WORK TO BE COMPLETED:
Copy from the first line below down to and including the line with "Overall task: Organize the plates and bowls". Skip the pictures.

══ DATA SUPPLIED ══

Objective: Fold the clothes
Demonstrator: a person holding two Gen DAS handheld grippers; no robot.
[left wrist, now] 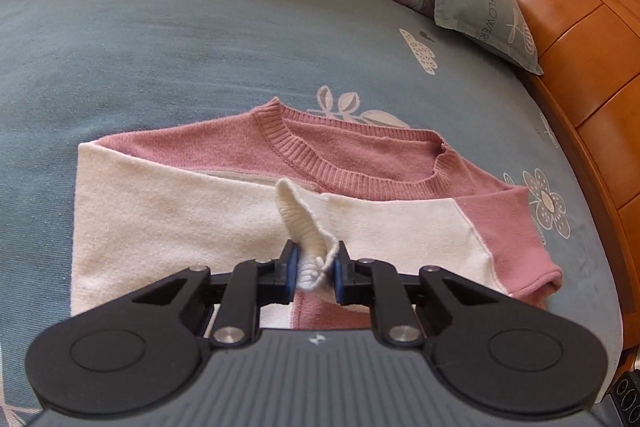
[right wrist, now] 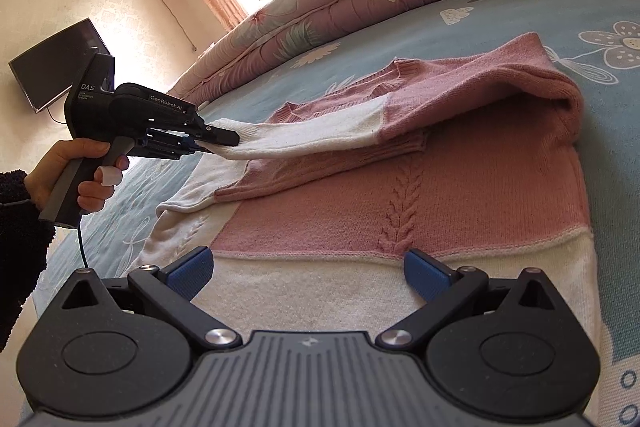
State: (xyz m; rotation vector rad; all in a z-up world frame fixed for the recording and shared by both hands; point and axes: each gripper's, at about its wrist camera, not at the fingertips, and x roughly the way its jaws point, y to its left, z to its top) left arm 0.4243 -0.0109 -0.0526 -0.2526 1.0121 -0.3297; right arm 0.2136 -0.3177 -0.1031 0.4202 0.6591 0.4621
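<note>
Your left gripper (left wrist: 316,269) is clamped on the white ribbed cuff (left wrist: 306,223) of the sweater (right wrist: 460,195) — sleeve lifted off the bed (left wrist: 160,47), stretched taut. In the right wrist view its long axis runs from the gripper at centre left to the pink shoulder at upper right. Your right gripper (right wrist: 308,273) hovers with jaws spread wide, empty, over the white hem at lower centre — nearer the body panel. Hidden: the sweater's far sleeve and whatever lies under the folded shoulder; the hem's near edge is cut off by the gripper.
</note>
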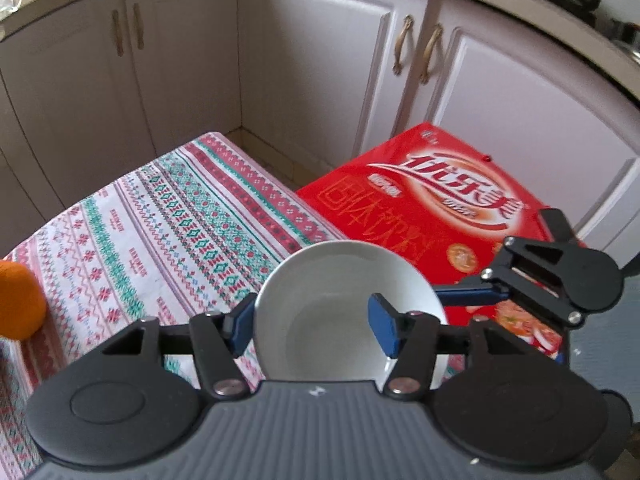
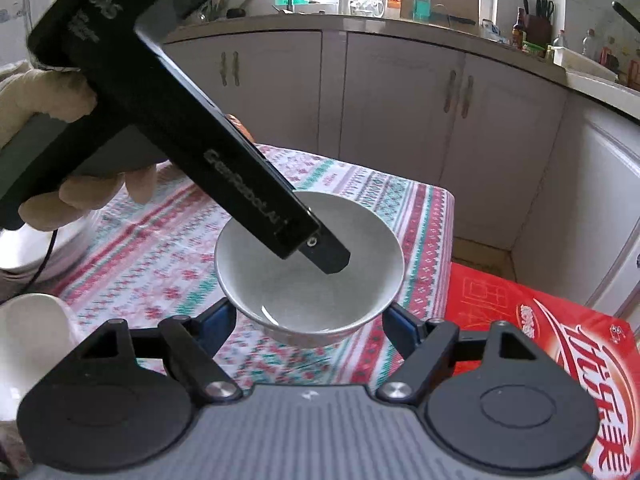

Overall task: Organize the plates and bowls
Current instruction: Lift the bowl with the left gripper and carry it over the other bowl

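A white bowl [image 1: 340, 312] sits on the patterned tablecloth [image 1: 160, 232] near its right edge. My left gripper [image 1: 316, 324] is open around the bowl's rim: one blue pad [image 1: 242, 320] is outside the wall, the other pad [image 1: 384, 326] is inside the bowl. In the right wrist view the bowl [image 2: 308, 276] sits between the open fingers of my right gripper [image 2: 308, 324], and the left gripper's finger [image 2: 324, 254] reaches down into it. My right gripper also shows in the left wrist view [image 1: 532, 284], just right of the bowl.
A red carton [image 1: 440, 208] stands against the table's right edge. An orange [image 1: 18, 300] lies at the far left. A white cup [image 2: 32, 340] and stacked white dishes [image 2: 36, 248] sit at the left. White cabinets [image 1: 320, 60] stand behind.
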The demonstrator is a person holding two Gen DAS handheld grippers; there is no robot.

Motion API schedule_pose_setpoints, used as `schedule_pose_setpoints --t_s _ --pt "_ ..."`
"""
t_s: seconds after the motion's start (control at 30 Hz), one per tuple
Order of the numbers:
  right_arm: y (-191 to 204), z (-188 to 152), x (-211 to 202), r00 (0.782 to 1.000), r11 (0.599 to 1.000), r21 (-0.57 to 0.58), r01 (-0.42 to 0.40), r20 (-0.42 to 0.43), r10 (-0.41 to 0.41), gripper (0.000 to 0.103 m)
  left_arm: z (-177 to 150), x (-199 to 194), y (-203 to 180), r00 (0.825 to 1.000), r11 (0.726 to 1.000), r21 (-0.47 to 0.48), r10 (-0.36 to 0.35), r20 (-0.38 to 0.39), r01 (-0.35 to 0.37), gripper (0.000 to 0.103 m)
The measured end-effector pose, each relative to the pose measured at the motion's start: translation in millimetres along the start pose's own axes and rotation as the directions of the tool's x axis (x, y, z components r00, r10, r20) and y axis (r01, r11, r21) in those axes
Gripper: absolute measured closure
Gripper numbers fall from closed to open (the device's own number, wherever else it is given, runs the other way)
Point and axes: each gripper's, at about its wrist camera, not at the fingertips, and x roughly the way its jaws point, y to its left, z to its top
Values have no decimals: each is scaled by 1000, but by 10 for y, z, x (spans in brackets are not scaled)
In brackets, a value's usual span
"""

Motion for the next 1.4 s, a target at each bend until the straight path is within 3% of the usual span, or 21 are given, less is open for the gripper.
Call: schedule_pose_setpoints --t_s 0.7,1.03,1.4 --pt "990 5 -784 993 989 -89 -116 18 118 19 -951 -1143 -272 990 993 -76 102 94 -95 43" --pt "1324 -121 -833 986 980 -114 -165 -11 164 19 -1365 -1329 -298 985 986 -121 131 109 -118 43" --pt "1459 -212 -740 980 973 -122 -195 -58 189 19 -1612 -1316 -263 987 981 -162 125 97 -109 43"
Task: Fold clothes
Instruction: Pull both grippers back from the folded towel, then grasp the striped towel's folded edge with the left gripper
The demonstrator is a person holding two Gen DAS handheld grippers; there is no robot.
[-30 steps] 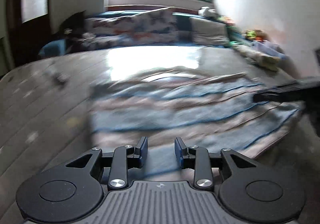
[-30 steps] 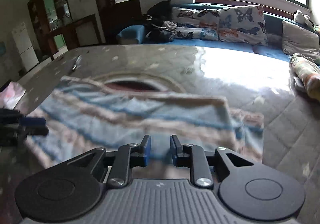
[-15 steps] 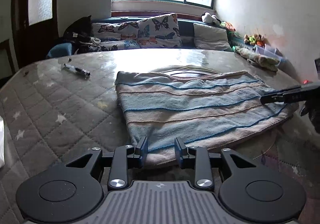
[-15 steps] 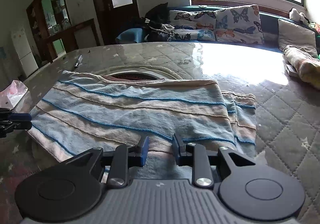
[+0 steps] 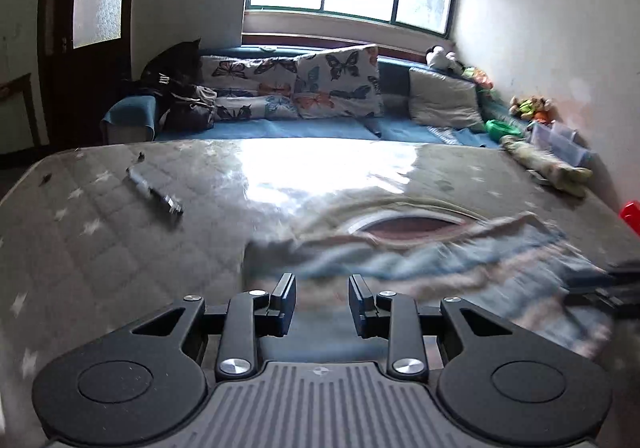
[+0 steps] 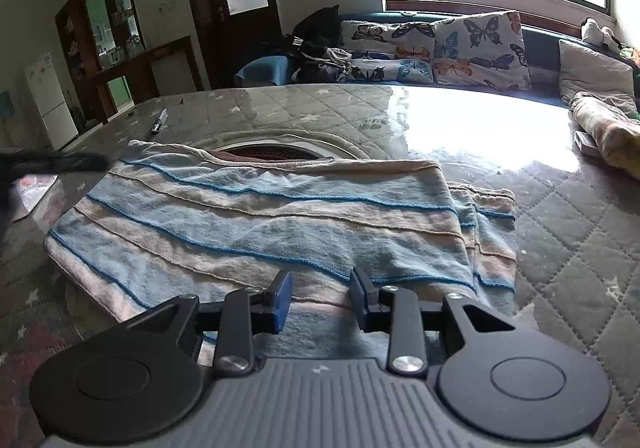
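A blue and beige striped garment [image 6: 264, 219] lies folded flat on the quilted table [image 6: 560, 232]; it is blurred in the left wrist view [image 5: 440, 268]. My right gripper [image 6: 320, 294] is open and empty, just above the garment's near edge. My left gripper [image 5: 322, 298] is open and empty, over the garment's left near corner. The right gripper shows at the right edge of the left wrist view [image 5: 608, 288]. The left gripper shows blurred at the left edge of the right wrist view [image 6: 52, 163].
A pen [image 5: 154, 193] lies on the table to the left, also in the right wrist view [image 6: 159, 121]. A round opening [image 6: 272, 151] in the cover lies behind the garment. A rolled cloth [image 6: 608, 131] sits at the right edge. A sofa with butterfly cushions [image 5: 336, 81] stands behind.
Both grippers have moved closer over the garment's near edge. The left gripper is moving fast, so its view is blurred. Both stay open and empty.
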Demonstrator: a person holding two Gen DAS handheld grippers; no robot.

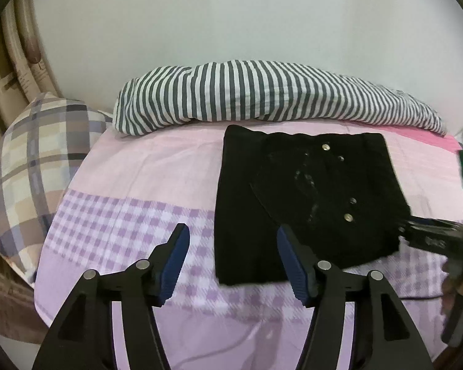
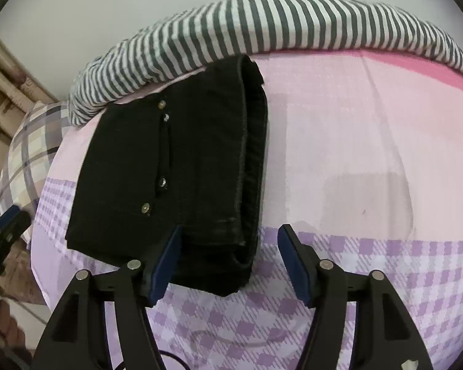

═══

TASK RESPONSE:
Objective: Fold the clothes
Demonstrator: a person holding two Gen DAS handheld grippers; no robot.
[left wrist, now] 
[right wrist, now] 
State: (xyz m; rotation vector rad; all in a z-up world frame fixed for the recording and shared by both hands; point and axes: each gripper's, at about its wrist camera, not at the fingertips, and x roughly the way its jaws point, y to its left, z to its top) left arm 0.4243 -0.0109 -0.0526 -0.2526 1.0121 -0.3297; right arm 0.2136 -0.3177 -0.1031 0.4202 0.6591 0.4621
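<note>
Your left gripper (left wrist: 316,269) is clamped on the white ribbed cuff (left wrist: 306,223) of the sweater (right wrist: 460,195) — sleeve lifted off the bed (left wrist: 160,47), stretched taut. In the right wrist view its long axis runs from the gripper at centre left to the pink shoulder at upper right. Your right gripper (right wrist: 308,273) hovers with jaws spread wide, empty, over the white hem at lower centre — nearer the body panel. Hidden: the sweater's far sleeve and whatever lies under the folded shoulder; the hem's near edge is cut off by the gripper.
</note>
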
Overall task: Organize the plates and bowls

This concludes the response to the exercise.